🔥 WHEN A POVERTY-ERADICATION SCHEME IS TURNED INTO A POVERTY-PUNISHMENT TOOL 🔥
The 100-Day Employment Guarantee Scheme was never just about wages. It was about dignity, self-respect, and survival for India’s poorest citizens. It was designed to ensure that no family starves in silence, no worker begs for charity, and no village is abandoned by the state. Yet over the past decade, this lifeline has been systematically weakened, delayed, centralized, and financially strangled. What was once a poverty-eradication program now risks becoming a poverty-expulsion strategy — and tamil Nadu stands at the sharp end of this assault.
1️⃣ A SCHEME BUILT ON DIGNITY — NOT HANDOUTS
MNREGA was conceived as a rights-based program, guaranteeing work to rural households and preserving self-respect through labour, not alms. For millions, it remains the only buffer against hunger, migration, and debt. Undermining it doesn’t just cut jobs — it erodes human dignity.

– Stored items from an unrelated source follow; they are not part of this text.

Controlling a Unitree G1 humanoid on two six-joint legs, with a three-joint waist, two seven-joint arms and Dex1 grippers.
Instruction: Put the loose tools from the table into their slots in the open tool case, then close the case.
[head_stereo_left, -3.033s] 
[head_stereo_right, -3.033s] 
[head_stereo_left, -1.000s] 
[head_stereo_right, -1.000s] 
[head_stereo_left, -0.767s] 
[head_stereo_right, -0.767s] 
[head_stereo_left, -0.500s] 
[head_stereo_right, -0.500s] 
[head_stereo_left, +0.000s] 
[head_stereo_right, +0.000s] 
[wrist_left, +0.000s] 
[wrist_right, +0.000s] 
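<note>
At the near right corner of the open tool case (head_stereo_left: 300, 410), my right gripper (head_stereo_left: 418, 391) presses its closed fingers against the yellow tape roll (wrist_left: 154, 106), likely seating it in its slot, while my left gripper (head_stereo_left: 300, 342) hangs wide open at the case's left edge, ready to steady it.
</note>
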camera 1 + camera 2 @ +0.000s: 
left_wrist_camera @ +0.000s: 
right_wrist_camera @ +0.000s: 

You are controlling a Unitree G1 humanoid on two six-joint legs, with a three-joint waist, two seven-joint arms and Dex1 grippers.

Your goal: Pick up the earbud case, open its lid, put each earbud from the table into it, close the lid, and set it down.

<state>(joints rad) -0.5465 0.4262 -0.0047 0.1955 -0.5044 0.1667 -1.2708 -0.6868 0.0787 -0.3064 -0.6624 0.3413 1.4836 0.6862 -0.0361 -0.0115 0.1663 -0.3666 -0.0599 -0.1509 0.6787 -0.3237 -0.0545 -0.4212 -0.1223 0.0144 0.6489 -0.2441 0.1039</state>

2️⃣ THE FIRST BLOW: BUDGETARY SLASHES AFTER 2014
In 2013–14, the rural employment scheme received ₹39,000 crore. The very next year, after the bjp came to power, the allocation was slashed to ₹24,000 crore. This wasn’t fiscal prudence — it was a political signal. MNREGA was no longer a priority; it was a burden the Centre wanted to escape.
3️⃣ tamil NADU: HIGH DEMAND, LOW SUPPORT
tamil Nadu has 92 lakh registered MNREGA workers. Instead of strengthening the scheme to meet demand, the Union government removed 33,000 beneficiaries this year alone. At a time of inflation and rural distress, exclusion replaced inclusion.
4️⃣ FROM local CONTROL TO delhi COMMAND
Until now, job allocation happened at the Block Development Officer level, close to the ground and responsive to local needs. The new move to centralize control from delhi strips states of flexibility and turns a grassroots welfare scheme into a remote bureaucratic exercise — slower, colder, and less humane.
5️⃣ CHRONIC FUND DELAYS: A DELIBERATE STRANGLEHOLD
For years, the Union government has failed to release funds to tamil Nadu on time, forcing wage delays and administrative chaos. workers wait. Panchayats suffer. States are blamed. The Centre escapes accountability.
6️⃣ A TIMELINE OF PROTESTS — AND CENTRE’S INDIFFERENCE
13 Jan 2025: tamil Nadu cm writes to the prime minister demanding release of pending MNREGA wages
27 Jan 2025: State Finance minister meets Union FM nirmala sitharaman seeking funds
28 Jan 2025: Instead of condemning the Centre, EPS targets the tamil Nadu government
25 Mar 2025: DMK MPs raise the issue in Lok Sabha
29 Mar 2024: Statewide DMK protests over ₹4,034 crore unpaid by the Centre
01 Apr 2025: DMK mp Rajesh raises the issue in Rajya Sabha
01 Jun 2025: After sustained pressure, the Centre releases only 74% of the due funds
This was not generosity. It was reluctant retreat under pressure.
7️⃣ THE MOST DANGEROUS MOVE YET: 60:40 FUNDING MODEL
From 2025–26, the Union government plans to change MNREGA funding from 100% central wage support to a 60:40 model. This forces tamil Nadu to cough up ₹4,000 crore annually just to keep the scheme alive. For a program meant to reduce inequality, this is a brutal cost shift onto states.
8️⃣ POVERTY ERADICATION → POVERTY ELIMINATION
Delayed funds, beneficiary removals, centralized control, and a 40% financial burden on states — taken together, they expose a clear pattern. MNREGA is no longer being weakened by accident. It is being re-engineered into an unworkable scheme, pushing the poorest out under the guise of reform.
⚖️ FINAL WORD
The 100-Day Employment Scheme was a promise — that the indian state would stand by its poorest citizens. Today, that promise is being hollowed out. What was meant to uplift the poor is being weaponized against them.
This is no longer about budgets or ratios.
It is about whether dignity itself still matters in public policy.